- Analysts expect the media company to post earnings of 9 cents a share on revenue of $2.1 billion, according to Thomson Reuters.
- Flagship publication The Wall Street Journal has undergone a restructuring program amid a changing digital media landscape and declining ad revenue.
News Corp reported quarterly earnings that beat and revenue that missed analysts' expectations on Thursday.
Here's how the company did compared with what Wall Street expected:
- EPS: 11 cents vs. 9 cents, according to Thomson Reuters
- Revenue: $2.08 billion vs. $2.1 billion, according to Thomson Reuters
Revenue fell 7 percent from the same time last year. The company reported earnings of 11 cents per share, compared with 10 cents per share in the year-ago quarter.
Rupert Murdoch's News Corp owns names such as HarperCollins, Dow Jones and the New York Post. An evolving digital media landscape and declines in advertising revenue have weighed on News Corp's flagship business news outlet, The Wall Street Journal, as it has on numerous others in the industry.
Advertising revenue for the company's news and information services declined 12 percent from the year-ago quarter, which the company attributed to a weak print advertising market. Circulation and subscription revenues fell 9 percent. The company said having one less week this year, negative currency fluctuations and lower print volume contributed to the decrease.

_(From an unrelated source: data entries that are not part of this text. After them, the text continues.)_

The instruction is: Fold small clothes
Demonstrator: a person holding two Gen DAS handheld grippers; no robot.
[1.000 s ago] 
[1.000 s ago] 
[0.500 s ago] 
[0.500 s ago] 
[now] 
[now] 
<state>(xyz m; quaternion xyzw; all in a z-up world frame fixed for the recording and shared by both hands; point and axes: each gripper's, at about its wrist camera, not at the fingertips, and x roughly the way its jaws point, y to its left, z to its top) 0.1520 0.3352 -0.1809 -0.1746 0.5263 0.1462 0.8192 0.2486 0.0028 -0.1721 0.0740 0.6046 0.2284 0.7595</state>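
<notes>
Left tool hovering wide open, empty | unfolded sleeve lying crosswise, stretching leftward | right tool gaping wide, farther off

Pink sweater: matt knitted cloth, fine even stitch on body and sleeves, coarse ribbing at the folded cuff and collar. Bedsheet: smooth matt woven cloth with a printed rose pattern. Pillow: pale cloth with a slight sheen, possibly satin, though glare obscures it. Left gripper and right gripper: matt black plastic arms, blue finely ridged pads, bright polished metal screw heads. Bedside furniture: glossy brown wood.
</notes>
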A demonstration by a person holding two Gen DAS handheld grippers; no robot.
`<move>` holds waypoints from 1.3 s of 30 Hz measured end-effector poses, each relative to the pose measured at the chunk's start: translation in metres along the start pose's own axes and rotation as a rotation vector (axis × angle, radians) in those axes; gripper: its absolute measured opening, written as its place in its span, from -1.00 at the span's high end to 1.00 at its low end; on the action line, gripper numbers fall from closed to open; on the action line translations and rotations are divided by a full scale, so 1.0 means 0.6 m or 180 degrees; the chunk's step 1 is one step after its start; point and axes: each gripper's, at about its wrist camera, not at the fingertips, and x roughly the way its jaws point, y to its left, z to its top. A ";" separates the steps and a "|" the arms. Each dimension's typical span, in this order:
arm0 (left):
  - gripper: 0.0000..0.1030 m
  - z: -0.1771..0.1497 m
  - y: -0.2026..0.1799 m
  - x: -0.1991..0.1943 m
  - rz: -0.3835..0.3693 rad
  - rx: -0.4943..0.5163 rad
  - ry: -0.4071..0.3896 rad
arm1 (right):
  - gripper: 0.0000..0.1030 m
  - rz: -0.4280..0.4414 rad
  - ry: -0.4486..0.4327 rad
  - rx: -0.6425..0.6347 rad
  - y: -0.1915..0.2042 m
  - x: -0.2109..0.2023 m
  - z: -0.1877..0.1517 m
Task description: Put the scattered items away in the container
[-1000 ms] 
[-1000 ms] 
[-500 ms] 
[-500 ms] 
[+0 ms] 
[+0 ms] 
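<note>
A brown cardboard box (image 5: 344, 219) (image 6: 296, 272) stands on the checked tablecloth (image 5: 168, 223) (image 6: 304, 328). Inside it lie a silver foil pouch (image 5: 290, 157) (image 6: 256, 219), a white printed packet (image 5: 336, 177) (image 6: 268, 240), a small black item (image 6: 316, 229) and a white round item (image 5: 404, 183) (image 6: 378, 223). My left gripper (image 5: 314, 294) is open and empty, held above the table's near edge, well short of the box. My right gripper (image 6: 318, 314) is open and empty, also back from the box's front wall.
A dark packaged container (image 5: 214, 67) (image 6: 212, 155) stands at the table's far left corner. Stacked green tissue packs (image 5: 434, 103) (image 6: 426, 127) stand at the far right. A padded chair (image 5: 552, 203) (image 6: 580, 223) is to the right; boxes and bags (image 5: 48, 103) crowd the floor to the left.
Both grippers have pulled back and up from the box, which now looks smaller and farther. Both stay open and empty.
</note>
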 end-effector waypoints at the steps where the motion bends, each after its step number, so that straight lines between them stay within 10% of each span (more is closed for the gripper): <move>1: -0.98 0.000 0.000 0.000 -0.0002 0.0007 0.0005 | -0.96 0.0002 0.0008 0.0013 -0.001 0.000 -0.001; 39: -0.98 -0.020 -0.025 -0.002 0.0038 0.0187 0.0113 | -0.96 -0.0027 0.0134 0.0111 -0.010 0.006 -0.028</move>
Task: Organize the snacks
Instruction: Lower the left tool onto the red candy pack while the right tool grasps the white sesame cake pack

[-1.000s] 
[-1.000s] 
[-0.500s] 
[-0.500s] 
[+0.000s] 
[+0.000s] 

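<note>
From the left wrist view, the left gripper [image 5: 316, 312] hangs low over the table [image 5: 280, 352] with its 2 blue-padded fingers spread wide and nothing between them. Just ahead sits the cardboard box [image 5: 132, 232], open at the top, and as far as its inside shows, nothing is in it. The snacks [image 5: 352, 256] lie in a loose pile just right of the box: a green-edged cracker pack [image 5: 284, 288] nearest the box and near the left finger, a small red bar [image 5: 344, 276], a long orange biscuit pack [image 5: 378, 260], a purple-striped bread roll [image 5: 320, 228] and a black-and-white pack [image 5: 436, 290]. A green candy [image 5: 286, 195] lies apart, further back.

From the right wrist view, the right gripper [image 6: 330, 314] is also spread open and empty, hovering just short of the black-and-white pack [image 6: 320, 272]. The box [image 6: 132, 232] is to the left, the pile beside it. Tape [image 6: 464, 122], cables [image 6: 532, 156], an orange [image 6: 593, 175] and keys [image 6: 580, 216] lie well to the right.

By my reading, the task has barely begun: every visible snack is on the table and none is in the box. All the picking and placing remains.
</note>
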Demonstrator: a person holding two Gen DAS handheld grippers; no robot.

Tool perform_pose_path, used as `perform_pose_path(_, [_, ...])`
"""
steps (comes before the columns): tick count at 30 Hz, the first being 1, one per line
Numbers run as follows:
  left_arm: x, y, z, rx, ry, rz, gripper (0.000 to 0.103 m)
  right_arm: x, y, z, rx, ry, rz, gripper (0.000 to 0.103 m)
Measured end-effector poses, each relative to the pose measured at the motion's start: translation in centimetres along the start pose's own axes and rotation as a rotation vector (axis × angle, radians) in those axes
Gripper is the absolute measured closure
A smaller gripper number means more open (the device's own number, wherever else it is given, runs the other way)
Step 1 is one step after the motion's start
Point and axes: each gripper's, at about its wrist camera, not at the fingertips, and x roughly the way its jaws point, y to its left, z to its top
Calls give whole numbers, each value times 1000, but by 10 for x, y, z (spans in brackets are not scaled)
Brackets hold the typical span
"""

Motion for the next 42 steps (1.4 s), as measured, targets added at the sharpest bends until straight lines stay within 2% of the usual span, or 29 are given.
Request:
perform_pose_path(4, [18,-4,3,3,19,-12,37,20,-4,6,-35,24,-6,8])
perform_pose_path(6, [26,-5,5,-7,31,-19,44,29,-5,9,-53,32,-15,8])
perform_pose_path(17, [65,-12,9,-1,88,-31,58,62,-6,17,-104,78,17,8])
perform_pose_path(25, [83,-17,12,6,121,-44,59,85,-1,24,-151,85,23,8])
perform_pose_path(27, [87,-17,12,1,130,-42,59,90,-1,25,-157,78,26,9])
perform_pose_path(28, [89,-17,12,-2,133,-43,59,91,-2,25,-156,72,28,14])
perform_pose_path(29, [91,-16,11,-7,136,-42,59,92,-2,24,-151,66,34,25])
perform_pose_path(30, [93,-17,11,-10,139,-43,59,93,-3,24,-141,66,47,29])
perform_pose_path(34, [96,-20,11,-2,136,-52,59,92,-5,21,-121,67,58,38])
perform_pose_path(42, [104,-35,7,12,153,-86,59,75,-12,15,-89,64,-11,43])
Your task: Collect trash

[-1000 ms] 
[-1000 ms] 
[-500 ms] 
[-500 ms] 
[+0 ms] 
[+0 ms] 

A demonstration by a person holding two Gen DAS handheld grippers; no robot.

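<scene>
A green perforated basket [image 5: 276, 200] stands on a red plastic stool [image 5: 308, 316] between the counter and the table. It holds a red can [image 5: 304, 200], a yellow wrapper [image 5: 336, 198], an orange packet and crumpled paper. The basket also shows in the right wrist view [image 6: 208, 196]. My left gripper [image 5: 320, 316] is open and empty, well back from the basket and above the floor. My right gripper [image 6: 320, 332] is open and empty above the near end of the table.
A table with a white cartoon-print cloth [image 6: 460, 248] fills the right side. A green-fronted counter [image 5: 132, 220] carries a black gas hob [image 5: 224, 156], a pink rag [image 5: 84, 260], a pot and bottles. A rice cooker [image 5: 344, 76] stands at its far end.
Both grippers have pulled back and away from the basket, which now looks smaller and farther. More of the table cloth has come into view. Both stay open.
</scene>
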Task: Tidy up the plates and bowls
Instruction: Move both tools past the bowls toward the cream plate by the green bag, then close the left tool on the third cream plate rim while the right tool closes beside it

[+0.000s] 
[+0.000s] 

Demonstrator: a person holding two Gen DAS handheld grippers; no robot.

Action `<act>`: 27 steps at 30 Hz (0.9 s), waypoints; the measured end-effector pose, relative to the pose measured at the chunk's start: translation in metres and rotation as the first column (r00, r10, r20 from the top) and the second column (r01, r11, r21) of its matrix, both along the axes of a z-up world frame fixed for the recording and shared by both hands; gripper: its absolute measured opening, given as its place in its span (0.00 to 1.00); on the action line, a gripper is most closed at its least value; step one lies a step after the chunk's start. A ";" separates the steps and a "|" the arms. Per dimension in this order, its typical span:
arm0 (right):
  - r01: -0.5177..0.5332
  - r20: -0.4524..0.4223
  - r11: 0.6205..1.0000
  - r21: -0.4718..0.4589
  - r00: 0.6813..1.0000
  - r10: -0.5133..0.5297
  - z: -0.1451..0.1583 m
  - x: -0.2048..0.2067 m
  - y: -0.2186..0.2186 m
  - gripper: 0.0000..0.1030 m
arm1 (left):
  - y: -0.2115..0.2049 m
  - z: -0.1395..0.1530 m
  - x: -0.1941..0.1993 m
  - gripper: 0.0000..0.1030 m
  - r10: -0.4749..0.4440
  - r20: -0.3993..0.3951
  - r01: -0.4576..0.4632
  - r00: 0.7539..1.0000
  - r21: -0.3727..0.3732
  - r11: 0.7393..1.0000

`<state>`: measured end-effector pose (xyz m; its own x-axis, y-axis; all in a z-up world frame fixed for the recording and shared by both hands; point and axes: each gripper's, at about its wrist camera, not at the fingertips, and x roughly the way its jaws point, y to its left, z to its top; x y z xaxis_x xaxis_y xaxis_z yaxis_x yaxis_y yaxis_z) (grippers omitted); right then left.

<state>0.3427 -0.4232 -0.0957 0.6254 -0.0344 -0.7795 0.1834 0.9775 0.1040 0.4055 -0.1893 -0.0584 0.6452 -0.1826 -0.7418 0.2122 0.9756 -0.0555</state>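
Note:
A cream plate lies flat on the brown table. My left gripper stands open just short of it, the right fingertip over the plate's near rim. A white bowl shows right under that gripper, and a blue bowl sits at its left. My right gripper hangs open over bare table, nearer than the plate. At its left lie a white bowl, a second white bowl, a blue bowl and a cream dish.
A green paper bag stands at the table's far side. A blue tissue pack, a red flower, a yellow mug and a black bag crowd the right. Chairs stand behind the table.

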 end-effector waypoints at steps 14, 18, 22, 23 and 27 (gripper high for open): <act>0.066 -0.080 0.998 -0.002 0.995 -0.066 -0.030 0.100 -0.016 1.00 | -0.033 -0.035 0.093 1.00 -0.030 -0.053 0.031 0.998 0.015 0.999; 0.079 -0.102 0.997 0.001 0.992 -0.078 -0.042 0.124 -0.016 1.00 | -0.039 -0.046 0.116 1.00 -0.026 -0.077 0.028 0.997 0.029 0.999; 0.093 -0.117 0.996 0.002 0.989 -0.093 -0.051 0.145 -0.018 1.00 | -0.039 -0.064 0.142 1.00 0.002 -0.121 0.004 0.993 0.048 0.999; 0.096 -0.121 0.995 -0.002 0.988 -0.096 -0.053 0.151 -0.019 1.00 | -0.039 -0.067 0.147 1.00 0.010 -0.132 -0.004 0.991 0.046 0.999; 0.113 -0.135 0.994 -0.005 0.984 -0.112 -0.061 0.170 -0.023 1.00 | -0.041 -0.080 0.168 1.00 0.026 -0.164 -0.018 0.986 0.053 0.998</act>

Adjusted for those factors, the company said circulation would have actually increased 1 percent. Dow Jones experienced a 10 percent increase in circulation revenue, led by The Wall Street Journal.
Digital revenue represented 26 percent of news and information services revenue, up from 23 percent at the same time last year. The Wall Street Journal's daily digital-only subscribers increased to 1.27 million from 948,000 last year.
The company did not specify the number of Wall Street Journal print subscribers, though it did mention lower print volume contributed to a decrease in circulation and subscription revenue. However, it said a decrease in full-year earnings before interest, tax, depreciation and amortization was partially offset by lower costs due to restructuring and savings from lower print volume.
Digital real estate services such as realtor.com continued to fuel News Corp's growth. Revenue increased 10 percent from the year-ago quarter. It was the only category where revenue increased. News and information services, book publishing and cable network programming all decreased from the same time last year.
Chief Financial Officer Susan Panuccio said on a call with investors that News Corp's expansion into digital real estate is poised to fuel the company's growth. CEO Robert Thomson reiterated Panuccio's confidence.
"As custodians of the company with the proudest of histories, we know that our past is a platform for our future," Thomson said. "For these reasons and more, we're looking forward to the coming year with much confidence in the prospects for shareholders and our partners."
The Journal announced last month it would continue restructuring the company to try and transform it into a digital-first operation. The news outlet's editor-in-chief, Gerard Baker, told employees in a memo that the newsroom's staff size of about 1,300 jobs would stay "roughly stable." The Journal started its reorganization last fall.
Despite struggles at the company's media outlets, shares of News Corp have risen about 20 percent this year.